- [TASK BRIEF]: Your task is to restate word for word the lines of the listing below that start at the one containing "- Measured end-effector" and run to the end; please add nothing.

- [DATASET EXCERPT]:
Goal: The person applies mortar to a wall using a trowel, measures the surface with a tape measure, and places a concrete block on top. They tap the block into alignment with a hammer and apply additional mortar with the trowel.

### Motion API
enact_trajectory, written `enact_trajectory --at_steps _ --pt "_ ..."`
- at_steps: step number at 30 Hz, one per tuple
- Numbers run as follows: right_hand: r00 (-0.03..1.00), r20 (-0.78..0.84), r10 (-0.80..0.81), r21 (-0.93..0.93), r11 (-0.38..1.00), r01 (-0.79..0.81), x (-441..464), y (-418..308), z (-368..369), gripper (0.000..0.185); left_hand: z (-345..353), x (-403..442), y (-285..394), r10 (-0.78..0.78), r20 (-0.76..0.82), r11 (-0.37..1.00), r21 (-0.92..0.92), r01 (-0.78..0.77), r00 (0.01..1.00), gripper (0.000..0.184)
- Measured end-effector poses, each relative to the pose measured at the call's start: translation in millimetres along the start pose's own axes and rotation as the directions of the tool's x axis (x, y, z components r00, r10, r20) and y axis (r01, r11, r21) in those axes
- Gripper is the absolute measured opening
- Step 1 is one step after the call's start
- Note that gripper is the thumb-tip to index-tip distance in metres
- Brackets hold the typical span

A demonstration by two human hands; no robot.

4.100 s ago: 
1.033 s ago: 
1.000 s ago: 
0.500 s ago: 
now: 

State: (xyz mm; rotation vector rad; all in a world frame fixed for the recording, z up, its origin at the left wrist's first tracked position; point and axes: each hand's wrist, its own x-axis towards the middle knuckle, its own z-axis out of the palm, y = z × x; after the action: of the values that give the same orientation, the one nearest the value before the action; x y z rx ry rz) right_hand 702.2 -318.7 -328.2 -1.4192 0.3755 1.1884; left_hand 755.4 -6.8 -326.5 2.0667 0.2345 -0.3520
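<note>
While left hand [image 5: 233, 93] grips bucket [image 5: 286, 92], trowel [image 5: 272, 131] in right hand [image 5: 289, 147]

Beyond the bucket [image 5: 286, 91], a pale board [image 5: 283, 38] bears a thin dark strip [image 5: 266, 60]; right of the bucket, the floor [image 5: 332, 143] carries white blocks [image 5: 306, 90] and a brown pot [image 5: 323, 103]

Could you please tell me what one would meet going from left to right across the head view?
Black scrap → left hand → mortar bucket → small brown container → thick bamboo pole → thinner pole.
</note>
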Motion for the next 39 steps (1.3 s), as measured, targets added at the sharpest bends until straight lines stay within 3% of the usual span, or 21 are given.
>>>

- [RESPONSE BOX]:
- Measured end-effector poses, each relative to the pose measured at the call's start: translation in millimetres along the start pose's own axes and rotation as the directions of the tool's x axis (x, y, z components r00, r10, r20) and y axis (r01, r11, r21) in those axes
- Gripper is the absolute measured opening
- Step 1 is one step after the call's start
- Note that gripper is the thumb-tip to index-tip distance in metres
- Brackets hold the typical span

A demonstration by two human hands; no robot.

4.100 s ago: 
1.033 s ago: 
1.000 s ago: 
0.500 s ago: 
now: 

State: (xyz mm; rotation vector rad; all in a world frame fixed for the recording, z up, its origin at the left wrist's first tracked position; point and axes: each hand's wrist, its own x-axis towards the middle knuckle, its own z-axis out of the palm, y = z × x; after the action: of the values that give the same orientation, the one nearest the value before the action; x y z rx ry rz) right_hand 702.2 -318.7 -328.2 -1.4192 0.3755 1.1884; left_hand 755.4 -6.8 -326.5 2.0667 0.2345 -0.3520
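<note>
While left hand [image 5: 233, 93] grips bucket [image 5: 286, 92], trowel [image 5: 272, 131] in right hand [image 5: 289, 147]

Beyond the bucket [image 5: 286, 91], a pale board [image 5: 283, 38] bears a thin dark strip [image 5: 266, 60]; right of the bucket, the floor [image 5: 332, 143] carries white blocks [image 5: 306, 90] and a brown pot [image 5: 323, 103]

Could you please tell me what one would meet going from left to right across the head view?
Black scrap → left hand → mortar bucket → small brown container → thick bamboo pole → thinner pole.
</note>
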Motion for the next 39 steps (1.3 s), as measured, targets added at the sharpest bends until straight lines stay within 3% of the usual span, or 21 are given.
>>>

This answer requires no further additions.